DUNIA  

53 WNI di KK Park Myanmar, KBRI Yangon Sampaikan Kondisi dan Langkah Penanganan

Para korban online scam saat dievakuasi dari KK Park, Myanmar, beberapa waktu lalu.(Foto:ilustrasi/REUTERS/Stringer)

Jakarta, Mediautama.news – Kedutaan Besar Republik Indonesia (KBRI) Yangon, menyatakan komitmennya untuk terus memantau dan memastikan perlindungan bagi 53 WNI eks KK Park yang berada di kawasan Myawaddy, Negara Bagian Kayin, Myanmar.

KK Park merupakan sebutan bagi kompleks besar yang dikenal sebagai pusat aktivitas penipuan daring (scammer) di Kota Myawaddy, dekat perbatasan Thailand. Kawasan ini kerap disebut sebagai ‘pabrik penipuan’ karena menampung ribuan korban perdagangan manusia yang dipaksa melakukan berbagai bentuk kejahatan siber, termasuk penipuan investasi dan kripto.

“53 WNI eks KK Park kini sudah berada di satu camp milisi dengan indikasi kuat berada di area pengaruh Border Guard Force (BGF),” demikian pernyataan KBRI Yangon dalam keterangannya, Rabu (29/10), dikutip dari CNNIndonesia.com.

Sebelumnya, 29 WNI telah dievakuasi oleh lembaga sosial setempat, sedangkan 24 lainnya berada dalam pengawasan Kepolisian Myanmar sebelum akhirnya disatukan di camp tersebut.

Situasi keamanan di lapangan, menurut catatan KBRI, masih fluktuatif, dengan pergerakan milisi dan aparat keamanan yang membuat proses evakuasi hanya dapat dilakukan melalui jalur aman, terkoordinasi, dan sesuai izin otoritas setempat.

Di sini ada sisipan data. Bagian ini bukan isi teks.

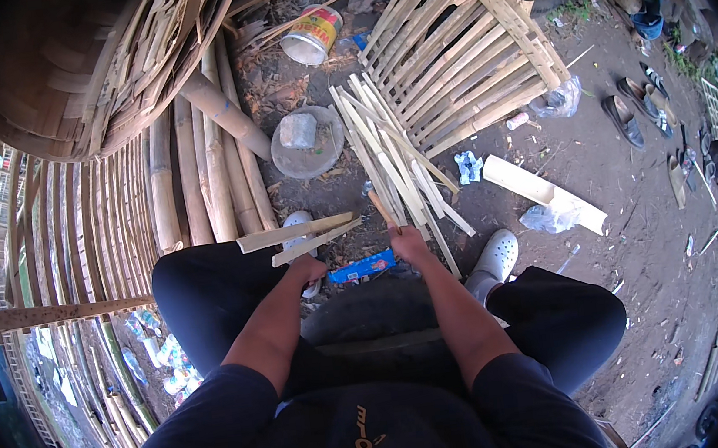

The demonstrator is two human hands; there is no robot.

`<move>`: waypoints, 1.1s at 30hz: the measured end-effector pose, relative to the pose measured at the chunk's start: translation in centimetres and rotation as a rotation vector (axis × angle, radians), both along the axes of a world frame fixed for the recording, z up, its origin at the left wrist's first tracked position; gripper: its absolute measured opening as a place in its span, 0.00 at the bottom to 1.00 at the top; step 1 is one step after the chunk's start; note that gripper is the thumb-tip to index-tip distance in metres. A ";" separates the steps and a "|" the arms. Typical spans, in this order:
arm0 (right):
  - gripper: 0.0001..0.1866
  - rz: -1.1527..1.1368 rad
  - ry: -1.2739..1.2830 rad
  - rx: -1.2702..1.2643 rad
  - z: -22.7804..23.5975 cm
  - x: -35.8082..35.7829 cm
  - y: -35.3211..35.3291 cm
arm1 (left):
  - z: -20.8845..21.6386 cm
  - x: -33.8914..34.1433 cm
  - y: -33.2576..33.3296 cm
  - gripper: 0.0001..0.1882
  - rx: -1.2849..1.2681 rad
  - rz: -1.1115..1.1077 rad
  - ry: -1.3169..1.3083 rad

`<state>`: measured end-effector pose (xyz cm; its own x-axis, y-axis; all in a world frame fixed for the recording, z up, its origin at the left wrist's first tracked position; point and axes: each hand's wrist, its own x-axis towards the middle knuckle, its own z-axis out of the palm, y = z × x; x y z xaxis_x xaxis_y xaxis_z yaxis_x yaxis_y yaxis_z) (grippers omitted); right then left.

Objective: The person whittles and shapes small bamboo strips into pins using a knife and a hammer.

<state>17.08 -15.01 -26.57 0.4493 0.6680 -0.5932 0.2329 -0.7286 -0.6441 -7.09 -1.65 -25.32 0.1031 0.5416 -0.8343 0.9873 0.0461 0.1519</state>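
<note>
My left hand (pixel 307 270) is closed in front of my left knee. Just beyond it lie two pale split bamboo pieces (pixel 297 231), crossing over my left shoe; whether the fingers grip one is unclear. Fingers wrapped, my right hand (pixel 410 245) holds a slim brown wooden stick (pixel 381 208) that points away from me. A blue printed packet (pixel 362 267) lies between both hands, its left end close to my left fingers. Past my right hand, several long split bamboo strips (pixel 387 155) are piled on the ground.
A slatted bamboo panel (pixel 465 64) leans beyond the strips. A stone block (pixel 298 131) rests on a round grey slab (pixel 309 164). Bamboo poles (pixel 216 178) and a large woven basket (pixel 39 91) stand left. At right are a half-round bamboo piece (pixel 539 187) and shoes (pixel 622 120).
</note>
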 end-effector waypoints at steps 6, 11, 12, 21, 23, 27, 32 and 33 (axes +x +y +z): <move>0.34 0.085 0.015 0.003 0.5 -0.2 0.3 | 0.7 0.6 0.2 0.10 -0.046 0.018 -0.048; 0.34 0.039 -0.017 0.030 0.0 -0.2 0.4 | 1.6 1.9 1.1 0.09 -0.040 -0.047 -0.063; 0.34 0.011 -0.022 0.032 0.0 -0.2 0.4 | 1.9 2.3 1.1 0.10 -0.033 -0.083 -0.065; 0.34 -0.069 0.023 0.017 1.1 0.7 0.0 | 1.2 2.8 -0.3 0.12 0.006 0.019 -0.117; 0.33 -0.132 0.048 0.004 0.1 0.6 0.4 | 0.9 2.2 0.0 0.13 0.024 0.007 -0.090; 0.31 -0.319 0.256 0.019 1.1 0.3 1.2 | 0.3 1.3 -0.2 0.13 0.034 -0.001 -0.041; 0.27 -0.594 0.948 0.113 1.8 2.7 2.0 | 0.8 2.1 0.1 0.13 0.005 -0.060 -0.028; 0.27 -0.633 1.059 0.134 2.6 3.1 2.2 | 1.2 2.2 0.0 0.13 -0.005 -0.064 -0.022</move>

Seluruh WNI, jelas KBRI telah terdata dan diverifikasi, dengan sebagian di antaranya masih memiliki paspor aktif. Bagi WNI yang tidak memiliki dokumen, KBRI telah menyiapkan penerbitan SPLP (Surat Perjalanan Laksana Paspor) langsung di lokasi dengan menggunakan perangkat SIMKIM mobile, sebagaimana dilakukan pada kasus sebelumnya.

Proses repatriasi 53 WNI, KBRI memperkirakan butuh waktu lebih lama karena harus melalui beberapa tahapan penting lintas negara, termasuk izin keluar resmi dari Pemerintah Myanmar, izin masuk dan koordinasi lintas batas dengan Pemerintah Thailand dan penyiapan dokumen perjalanan (SPLP/paspor) dan tiket ke Indonesia.

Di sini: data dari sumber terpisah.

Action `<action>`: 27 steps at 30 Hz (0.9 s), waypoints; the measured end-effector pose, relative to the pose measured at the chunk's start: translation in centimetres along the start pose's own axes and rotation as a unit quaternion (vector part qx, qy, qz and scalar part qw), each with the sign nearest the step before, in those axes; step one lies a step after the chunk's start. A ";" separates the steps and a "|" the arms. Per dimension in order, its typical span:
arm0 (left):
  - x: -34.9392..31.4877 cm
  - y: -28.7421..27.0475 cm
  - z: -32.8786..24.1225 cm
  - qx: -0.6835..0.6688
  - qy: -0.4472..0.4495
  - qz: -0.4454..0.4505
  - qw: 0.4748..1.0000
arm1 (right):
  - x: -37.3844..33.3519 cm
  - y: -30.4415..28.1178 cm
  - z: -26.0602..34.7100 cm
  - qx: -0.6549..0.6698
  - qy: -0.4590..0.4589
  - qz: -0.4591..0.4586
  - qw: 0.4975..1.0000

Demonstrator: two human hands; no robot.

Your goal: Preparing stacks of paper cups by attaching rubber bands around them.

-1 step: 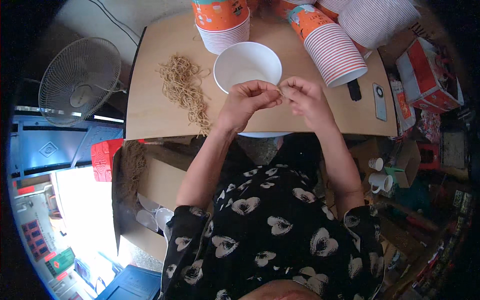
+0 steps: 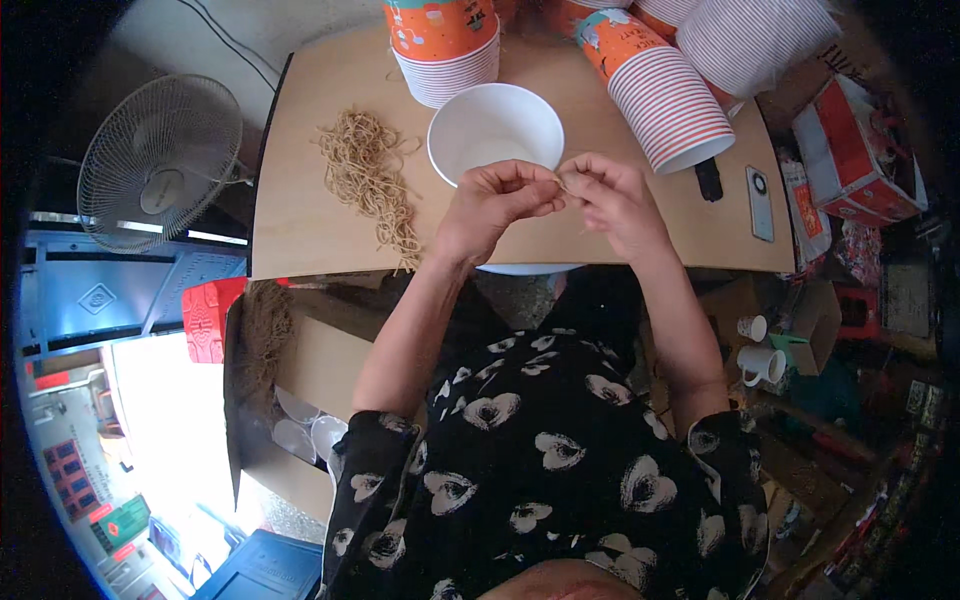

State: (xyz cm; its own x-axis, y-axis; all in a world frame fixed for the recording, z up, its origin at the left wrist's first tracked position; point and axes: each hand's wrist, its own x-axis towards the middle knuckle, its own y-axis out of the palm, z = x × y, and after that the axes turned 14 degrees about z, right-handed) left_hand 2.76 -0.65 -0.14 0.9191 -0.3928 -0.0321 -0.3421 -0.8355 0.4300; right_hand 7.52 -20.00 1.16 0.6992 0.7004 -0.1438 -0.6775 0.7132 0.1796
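My left hand (image 2: 505, 205) and my right hand (image 2: 615, 200) meet fingertip to fingertip above the near rim of a white paper bucket (image 2: 490, 130). Both are closed in a pinch. Between the fingertips shows a small bit of tan cord (image 2: 561, 182), mostly hidden by the fingers. A loose pile of tan cords (image 2: 365, 175) lies on the table to the left of my left hand, its tail reaching the front edge.
Behind the bucket stands a stack of orange and white paper buckets (image 2: 447, 60). Another stack (image 2: 670, 105) lies tilted at the right, near a phone (image 2: 760, 204) and a black object (image 2: 708, 180). A fan (image 2: 160, 165) stands left of the table (image 2: 560, 245). A carton (image 2: 325, 360) holds more brown cords below.
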 end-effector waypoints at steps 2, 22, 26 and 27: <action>0.0 -0.2 0.2 -0.003 0.010 0.001 1.000 | 0.0 0.0 0.0 0.067 0.019 0.024 0.997; -0.6 0.4 -0.1 0.144 0.035 -0.015 0.989 | -0.3 0.0 0.6 -0.246 -0.058 0.075 0.964; -0.6 0.6 0.4 0.133 0.073 -0.032 0.988 | -0.4 0.6 0.0 -0.225 -0.073 0.052 0.970; -0.5 0.7 0.6 0.121 0.084 -0.040 0.988 | -0.4 0.7 -0.2 -0.189 -0.066 0.034 0.979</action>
State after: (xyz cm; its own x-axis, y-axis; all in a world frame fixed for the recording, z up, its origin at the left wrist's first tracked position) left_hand 1.89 -1.29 -0.33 0.9577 -0.2688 0.1025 -0.2846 -0.9369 0.2030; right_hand 6.71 -19.80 1.15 0.6564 0.7543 -0.0118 -0.7419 0.6426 -0.1913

KBRI menegaskan, bahwa langkah-langkah tersebut harus dilakukan secara hati-hati demi menjamin keselamatan seluruh WNI di tengah kondisi keamanan yang belum stabil.

Pihaknya juga terus melakukan koordinasi intensif dengan otoritas Myanmar dan pihak-pihak terkait di lapangan guna memastikan keselamatan dan kondisi para WNI.

“KBRI Bangkok dan Kementerian Luar Negeri RI terus berkoordinasi erat untuk mempersiapkan proses lintas batas, verifikasi dokumen, dan mekanisme pemulangan ke Indonesia. Repatriasi bertahap juga akan segera dilakukan,” katanya.

KBRI menegaskan bahwa keselamatan merupakan prioritas utama dalam setiap langkah penanganan.

“KBRI lebih mengutamakan jalur yang pasti dan aman, bukan yang cepat namun berisiko. Tim KBRI terus memastikan seluruh WNI dapat kembali ke tanah air dalam keadaan selamat, tanpa satu pun tertinggal,” katanya.

KK Park yang berada di Myawaddy dekat perbatasan Myanmar-Thailand, dikenal sebagai pusat utama kejahatan siber, penipuan internet, dan perdagangan manusia.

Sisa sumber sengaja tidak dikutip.